How to complete this task => Exact copies of all the lines below are required, with the pictures omitted.
=== Begin Enclosure ===
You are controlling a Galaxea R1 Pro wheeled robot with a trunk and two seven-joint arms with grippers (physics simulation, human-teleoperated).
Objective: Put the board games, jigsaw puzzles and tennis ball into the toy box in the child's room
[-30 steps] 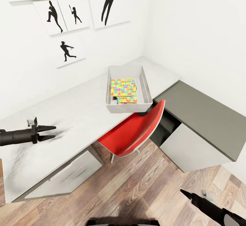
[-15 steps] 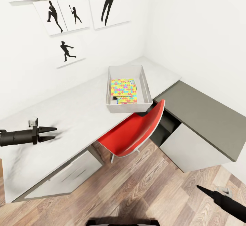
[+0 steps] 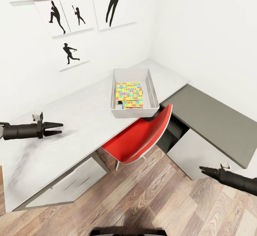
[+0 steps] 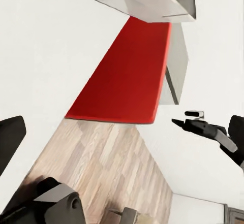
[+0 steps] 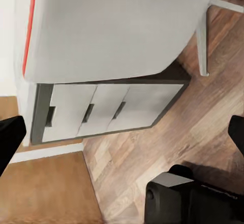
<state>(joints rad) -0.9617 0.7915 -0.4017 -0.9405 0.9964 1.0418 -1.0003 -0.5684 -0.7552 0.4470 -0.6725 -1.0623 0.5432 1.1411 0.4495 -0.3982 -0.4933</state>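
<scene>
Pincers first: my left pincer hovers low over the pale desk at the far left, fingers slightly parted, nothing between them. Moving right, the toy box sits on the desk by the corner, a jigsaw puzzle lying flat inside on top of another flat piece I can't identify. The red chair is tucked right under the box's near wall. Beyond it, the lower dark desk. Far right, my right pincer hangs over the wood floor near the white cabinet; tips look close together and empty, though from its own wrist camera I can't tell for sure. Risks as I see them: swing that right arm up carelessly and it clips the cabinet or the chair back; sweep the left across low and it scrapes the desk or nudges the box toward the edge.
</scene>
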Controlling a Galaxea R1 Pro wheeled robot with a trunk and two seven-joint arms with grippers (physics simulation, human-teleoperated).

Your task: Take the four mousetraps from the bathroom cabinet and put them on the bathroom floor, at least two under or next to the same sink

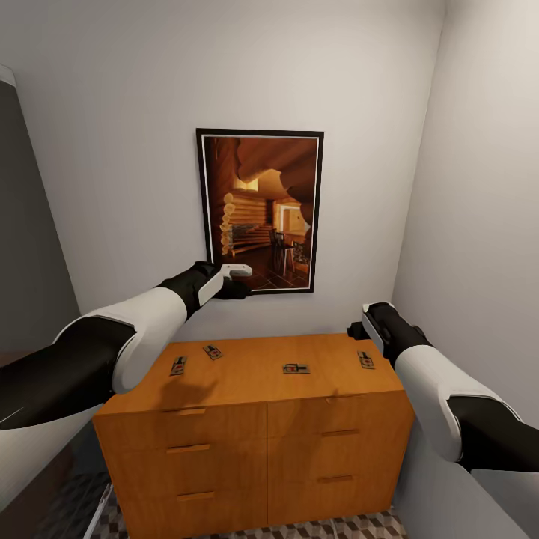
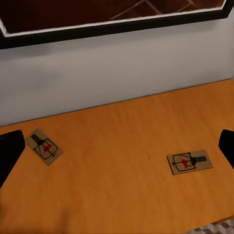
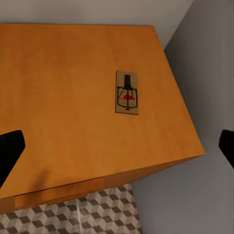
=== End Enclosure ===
Exercise output =>
You are controlling a Galaxea R1 Pro wheeled robot with a trunk and two seven-joint arms with grippers (physics simulation, human-teleoperated).
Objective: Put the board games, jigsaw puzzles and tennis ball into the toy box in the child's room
[-30 steps] 
[-15 steps] 
[+0 steps] 
[+0 steps] 
[+0 steps] 
<state>(joints rad) -0.9617 0.7915 -0.4017 -0.9405 0.9964 1.0418 -1.0003 -0.5684 -0.7552 0.4470 -0.6725 -1.0623 0.5432 1.1411 0.4495 -0.3982 -0.4933</state>
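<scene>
Pincers first: my left pincer hovers low over the pale desk at the far left, fingers slightly parted, nothing between them. Moving right, the toy box sits on the desk by the corner, a jigsaw puzzle lying flat inside on top of another flat piece I can't identify. The red chair is tucked right under the box's near wall. Beyond it, the lower dark desk. Far right, my right pincer hangs over the wood floor near the white cabinet; tips look close together and empty, though from its own wrist camera I can't tell for sure. Risks as I see them: swing that right arm up carelessly and it clips the cabinet or the chair back; sweep the left across low and it scrapes the desk or nudges the box toward the edge.
</scene>
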Controlling a Galaxea R1 Pro wheeled robot with a trunk and two seven-joint arms with grippers (physics simulation, human-teleoperated).

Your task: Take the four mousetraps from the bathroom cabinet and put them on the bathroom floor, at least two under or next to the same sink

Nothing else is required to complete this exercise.